Top of Dataset section

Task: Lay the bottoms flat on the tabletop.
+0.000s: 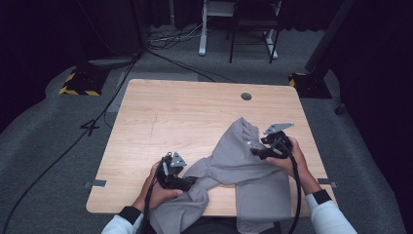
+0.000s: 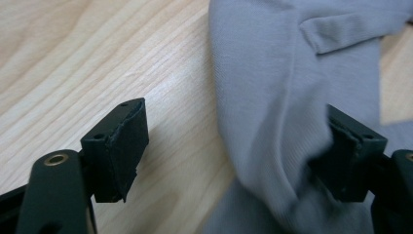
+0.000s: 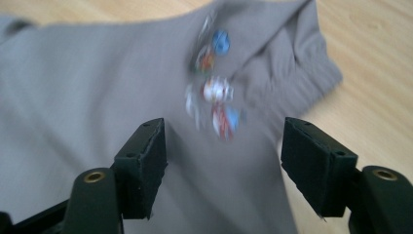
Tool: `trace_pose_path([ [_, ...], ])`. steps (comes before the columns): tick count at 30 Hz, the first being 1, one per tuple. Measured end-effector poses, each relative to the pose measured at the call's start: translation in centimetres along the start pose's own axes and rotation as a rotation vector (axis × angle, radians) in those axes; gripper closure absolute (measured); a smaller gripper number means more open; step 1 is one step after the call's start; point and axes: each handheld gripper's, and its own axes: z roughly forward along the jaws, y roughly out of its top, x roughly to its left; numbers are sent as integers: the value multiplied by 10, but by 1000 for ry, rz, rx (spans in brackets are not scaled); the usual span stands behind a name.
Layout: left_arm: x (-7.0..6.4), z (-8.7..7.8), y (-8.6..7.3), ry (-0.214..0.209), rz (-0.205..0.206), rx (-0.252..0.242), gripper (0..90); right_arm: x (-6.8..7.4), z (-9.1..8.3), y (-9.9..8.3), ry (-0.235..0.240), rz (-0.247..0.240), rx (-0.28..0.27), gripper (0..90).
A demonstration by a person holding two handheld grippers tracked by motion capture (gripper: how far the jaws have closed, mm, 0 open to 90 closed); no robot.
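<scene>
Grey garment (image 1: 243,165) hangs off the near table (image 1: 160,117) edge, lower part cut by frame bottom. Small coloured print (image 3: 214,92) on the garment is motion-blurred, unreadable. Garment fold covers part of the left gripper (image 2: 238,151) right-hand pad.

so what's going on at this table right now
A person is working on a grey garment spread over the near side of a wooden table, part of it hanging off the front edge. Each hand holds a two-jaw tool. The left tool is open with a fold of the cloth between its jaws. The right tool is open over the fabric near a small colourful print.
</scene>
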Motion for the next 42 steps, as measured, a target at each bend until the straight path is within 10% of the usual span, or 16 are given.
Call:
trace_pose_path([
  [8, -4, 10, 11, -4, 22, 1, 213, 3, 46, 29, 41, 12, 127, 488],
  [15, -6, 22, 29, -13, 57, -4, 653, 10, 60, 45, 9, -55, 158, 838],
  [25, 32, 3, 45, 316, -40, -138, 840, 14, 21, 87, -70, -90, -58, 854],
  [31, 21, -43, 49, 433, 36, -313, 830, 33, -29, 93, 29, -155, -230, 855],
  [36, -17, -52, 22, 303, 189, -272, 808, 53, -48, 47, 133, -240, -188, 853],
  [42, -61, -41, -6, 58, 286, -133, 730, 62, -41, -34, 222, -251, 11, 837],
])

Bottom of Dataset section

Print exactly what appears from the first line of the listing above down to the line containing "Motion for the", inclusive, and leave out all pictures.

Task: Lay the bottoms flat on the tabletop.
+0.000s: 
+0.000s: 
+0.000s: 
Tool: `trace_pose_path([ [_, ...], ])`. steps (comes before the columns): tick count at 30 Hz, the first being 1, one per tuple. Measured end-effector poses, each relative to the pose measured at the call's start: translation in centimetres along the start pose's own axes and rotation as a rotation vector (axis × angle, radians) in those axes; gripper closure absolute (measured); a smaller gripper number means more open; step 1 is one step after the call's start; point and axes: each handheld gripper's, and its own axes: z roughly forward along the jaws, y roughly out of its top, x roughly to its left; numbers are sent as integers: the value multiplied by 10, but by 1000 for ry, rz, rx (spans in brackets are not scaled); the usual span stands behind a name.
Layout: left_arm: x (-7.0..6.4), z (-8.7..7.8), y (-8.6..7.3), ry (-0.214..0.209), rz (-0.205..0.206), rx (-0.252..0.242), gripper (0..90); right_arm: x (-6.8..7.4), z (-9.1..8.3), y (-9.9..8.3), ry (-0.235..0.240), rz (-0.247..0.240), rx (-0.28..0.27), gripper (0..90).
A demonstration by a person holding two handheld grippers tracked by motion capture (gripper: how far the jaws have closed, mm, 0 open to 90 closed); no robot.
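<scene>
Grey garment (image 1: 243,165) hangs off the near table (image 1: 160,117) edge, lower part cut by frame bottom. Small coloured print (image 3: 214,92) on the garment is motion-blurred, unreadable. Garment fold covers part of the left gripper (image 2: 238,151) right-hand pad.

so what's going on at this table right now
A person is working on a grey garment spread over the near side of a wooden table, part of it hanging off the front edge. Each hand holds a two-jaw tool. The left tool is open with a fold of the cloth between its jaws. The right tool is open over the fabric near a small colourful print.
</scene>
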Motion for the next 42 steps, as measured, a target at each bend until the straight path is within 10% of the usual span, or 16 are given.

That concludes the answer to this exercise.